Write out exactly the lines below that run from the one containing "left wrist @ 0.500" through the one containing "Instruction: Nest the", both included, with no other lines.

--- DATA FOR REVIEW Enclosed Below ---

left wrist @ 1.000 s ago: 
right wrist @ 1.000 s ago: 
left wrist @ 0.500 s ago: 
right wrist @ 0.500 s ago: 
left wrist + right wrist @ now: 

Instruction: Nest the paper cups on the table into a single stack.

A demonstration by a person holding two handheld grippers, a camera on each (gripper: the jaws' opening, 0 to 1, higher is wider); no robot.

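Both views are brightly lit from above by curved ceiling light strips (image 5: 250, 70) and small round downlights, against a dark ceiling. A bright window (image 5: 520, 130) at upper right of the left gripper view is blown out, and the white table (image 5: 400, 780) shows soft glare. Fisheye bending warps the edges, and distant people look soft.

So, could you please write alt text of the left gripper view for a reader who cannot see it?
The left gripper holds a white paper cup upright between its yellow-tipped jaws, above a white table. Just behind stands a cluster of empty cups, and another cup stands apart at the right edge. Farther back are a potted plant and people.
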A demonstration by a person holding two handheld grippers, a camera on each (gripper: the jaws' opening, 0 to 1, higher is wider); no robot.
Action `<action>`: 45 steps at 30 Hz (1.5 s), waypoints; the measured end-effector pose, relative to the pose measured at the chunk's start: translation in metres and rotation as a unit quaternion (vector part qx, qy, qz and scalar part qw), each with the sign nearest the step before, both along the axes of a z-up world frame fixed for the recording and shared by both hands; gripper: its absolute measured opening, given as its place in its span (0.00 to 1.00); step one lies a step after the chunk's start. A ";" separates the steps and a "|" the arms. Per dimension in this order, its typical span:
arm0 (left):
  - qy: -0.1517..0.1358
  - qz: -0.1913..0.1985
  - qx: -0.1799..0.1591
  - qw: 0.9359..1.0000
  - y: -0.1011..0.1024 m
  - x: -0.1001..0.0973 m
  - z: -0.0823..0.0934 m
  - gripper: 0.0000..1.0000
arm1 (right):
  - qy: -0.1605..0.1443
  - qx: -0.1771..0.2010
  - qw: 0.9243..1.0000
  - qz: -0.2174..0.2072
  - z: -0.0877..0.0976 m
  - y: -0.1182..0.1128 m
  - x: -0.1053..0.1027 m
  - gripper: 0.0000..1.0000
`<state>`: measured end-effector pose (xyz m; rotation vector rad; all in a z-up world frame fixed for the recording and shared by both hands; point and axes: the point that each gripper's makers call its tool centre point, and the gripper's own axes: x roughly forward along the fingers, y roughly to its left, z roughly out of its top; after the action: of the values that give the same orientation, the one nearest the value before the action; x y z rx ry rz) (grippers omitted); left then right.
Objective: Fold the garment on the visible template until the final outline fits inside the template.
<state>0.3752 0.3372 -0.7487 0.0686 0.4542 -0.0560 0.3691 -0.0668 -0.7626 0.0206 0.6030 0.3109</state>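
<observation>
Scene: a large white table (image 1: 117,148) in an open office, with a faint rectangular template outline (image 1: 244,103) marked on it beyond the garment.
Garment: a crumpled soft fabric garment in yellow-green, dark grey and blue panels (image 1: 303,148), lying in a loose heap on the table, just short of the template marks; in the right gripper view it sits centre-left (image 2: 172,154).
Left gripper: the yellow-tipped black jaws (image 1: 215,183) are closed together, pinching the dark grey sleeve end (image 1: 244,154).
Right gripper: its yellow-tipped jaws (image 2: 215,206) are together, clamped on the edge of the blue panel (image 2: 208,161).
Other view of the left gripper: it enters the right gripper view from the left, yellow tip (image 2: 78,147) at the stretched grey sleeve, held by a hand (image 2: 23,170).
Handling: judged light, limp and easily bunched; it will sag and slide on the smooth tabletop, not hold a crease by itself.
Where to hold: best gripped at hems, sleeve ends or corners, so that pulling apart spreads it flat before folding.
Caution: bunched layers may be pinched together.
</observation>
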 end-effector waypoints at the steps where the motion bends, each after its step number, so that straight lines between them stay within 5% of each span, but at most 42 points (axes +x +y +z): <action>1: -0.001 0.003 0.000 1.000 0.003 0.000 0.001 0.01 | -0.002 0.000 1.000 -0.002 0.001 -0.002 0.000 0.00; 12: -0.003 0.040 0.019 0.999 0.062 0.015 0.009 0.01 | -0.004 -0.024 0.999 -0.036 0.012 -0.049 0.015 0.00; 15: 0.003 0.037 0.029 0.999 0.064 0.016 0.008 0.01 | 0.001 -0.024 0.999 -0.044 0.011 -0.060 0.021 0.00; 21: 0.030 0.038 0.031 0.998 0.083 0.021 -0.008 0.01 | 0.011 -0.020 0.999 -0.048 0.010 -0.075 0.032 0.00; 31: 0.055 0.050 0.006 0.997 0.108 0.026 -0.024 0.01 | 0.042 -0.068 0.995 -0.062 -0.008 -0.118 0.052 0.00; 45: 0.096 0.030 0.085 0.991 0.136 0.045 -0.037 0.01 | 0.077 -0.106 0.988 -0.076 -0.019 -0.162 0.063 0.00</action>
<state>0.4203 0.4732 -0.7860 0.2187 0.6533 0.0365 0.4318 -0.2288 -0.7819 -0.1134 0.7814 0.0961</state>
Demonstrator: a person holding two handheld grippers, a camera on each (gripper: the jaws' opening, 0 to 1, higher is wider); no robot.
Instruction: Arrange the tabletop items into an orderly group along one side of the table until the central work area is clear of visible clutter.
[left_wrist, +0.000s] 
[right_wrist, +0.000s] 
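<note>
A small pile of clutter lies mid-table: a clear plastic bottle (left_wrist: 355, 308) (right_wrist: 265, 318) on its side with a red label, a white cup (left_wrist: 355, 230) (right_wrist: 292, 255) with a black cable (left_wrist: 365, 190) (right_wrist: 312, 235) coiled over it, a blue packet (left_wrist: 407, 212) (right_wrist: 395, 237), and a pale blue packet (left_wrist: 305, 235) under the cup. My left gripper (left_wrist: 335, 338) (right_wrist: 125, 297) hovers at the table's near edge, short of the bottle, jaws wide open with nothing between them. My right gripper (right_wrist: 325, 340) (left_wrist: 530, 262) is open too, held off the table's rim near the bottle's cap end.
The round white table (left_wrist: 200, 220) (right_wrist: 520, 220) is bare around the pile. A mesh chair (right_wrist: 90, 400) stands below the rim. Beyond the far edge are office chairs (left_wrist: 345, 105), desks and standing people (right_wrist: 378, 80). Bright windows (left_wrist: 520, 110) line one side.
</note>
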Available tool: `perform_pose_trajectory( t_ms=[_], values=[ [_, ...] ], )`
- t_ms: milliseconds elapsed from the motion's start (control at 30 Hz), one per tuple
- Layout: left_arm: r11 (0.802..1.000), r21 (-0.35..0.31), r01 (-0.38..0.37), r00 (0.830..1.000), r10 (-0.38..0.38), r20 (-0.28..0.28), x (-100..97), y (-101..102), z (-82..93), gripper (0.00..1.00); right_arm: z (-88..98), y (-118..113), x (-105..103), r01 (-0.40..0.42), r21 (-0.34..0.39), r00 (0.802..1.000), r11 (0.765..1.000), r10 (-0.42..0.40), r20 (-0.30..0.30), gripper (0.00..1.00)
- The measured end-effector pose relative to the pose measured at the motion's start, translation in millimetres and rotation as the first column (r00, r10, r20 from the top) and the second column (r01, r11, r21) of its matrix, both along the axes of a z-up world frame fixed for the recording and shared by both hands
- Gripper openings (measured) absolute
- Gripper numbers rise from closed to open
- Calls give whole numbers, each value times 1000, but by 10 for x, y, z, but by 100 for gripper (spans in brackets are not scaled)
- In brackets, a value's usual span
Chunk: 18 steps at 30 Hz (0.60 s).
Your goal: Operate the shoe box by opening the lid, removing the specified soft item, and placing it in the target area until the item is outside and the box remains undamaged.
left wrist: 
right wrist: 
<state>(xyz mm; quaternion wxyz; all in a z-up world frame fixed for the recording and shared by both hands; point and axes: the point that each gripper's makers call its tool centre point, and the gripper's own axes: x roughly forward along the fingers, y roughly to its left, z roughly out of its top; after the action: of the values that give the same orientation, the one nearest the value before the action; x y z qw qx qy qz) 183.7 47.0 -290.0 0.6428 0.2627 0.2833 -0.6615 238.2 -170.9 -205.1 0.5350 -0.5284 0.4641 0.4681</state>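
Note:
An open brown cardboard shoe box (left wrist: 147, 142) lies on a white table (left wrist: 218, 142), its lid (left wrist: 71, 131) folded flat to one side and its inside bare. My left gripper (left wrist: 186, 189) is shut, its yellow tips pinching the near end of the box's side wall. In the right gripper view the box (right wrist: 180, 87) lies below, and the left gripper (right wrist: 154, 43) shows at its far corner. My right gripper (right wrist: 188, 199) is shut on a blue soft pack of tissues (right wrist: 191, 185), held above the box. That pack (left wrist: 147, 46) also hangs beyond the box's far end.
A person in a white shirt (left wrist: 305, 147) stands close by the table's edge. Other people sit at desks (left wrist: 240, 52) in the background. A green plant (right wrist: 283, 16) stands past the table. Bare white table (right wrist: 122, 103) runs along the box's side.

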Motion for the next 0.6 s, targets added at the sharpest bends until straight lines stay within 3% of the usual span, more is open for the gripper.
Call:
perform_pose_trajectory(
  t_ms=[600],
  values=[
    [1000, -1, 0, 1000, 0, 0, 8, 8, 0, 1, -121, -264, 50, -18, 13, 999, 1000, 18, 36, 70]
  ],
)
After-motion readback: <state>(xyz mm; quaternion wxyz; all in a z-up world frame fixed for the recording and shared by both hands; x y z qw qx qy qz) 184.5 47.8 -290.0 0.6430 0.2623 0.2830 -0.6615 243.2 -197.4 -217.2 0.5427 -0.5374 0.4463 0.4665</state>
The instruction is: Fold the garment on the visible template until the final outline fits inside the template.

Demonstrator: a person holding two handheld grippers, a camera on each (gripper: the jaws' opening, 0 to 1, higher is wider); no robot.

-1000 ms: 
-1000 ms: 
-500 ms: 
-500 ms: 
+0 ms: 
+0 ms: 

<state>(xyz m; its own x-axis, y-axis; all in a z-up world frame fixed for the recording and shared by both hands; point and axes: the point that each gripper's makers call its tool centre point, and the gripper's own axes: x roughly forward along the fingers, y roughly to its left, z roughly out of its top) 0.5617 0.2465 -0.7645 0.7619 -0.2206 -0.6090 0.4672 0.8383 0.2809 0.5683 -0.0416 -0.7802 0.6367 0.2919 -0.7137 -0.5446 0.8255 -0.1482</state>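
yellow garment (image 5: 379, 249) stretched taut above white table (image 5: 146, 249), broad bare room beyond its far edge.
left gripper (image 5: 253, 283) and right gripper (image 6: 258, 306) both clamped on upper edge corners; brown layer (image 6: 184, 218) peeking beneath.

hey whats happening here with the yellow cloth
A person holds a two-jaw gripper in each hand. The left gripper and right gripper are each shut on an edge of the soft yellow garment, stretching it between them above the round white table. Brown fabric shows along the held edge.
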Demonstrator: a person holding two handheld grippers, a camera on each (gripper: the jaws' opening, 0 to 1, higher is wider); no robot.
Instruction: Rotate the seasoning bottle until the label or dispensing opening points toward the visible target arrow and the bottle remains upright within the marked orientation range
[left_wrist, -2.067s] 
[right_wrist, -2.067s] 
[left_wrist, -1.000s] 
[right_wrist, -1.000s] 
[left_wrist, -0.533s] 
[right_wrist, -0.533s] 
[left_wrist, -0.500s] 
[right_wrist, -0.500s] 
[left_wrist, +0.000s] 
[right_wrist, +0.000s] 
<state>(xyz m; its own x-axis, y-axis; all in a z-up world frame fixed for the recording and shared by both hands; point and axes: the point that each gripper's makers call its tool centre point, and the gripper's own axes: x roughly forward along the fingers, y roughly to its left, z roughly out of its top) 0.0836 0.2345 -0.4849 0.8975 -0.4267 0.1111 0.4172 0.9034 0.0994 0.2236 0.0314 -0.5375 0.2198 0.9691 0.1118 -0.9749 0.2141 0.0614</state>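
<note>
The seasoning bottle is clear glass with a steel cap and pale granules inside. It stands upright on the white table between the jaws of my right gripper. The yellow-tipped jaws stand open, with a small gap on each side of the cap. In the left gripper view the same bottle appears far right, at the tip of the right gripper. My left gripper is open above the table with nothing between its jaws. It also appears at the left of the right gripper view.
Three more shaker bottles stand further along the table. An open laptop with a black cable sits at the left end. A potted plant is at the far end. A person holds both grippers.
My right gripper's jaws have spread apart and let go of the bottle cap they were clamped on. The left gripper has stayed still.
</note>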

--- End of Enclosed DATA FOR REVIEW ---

• **SOLVED PROBLEM**:
left wrist @ 0.500 s ago: 
right wrist @ 0.500 s ago: 
left wrist + right wrist @ now: 

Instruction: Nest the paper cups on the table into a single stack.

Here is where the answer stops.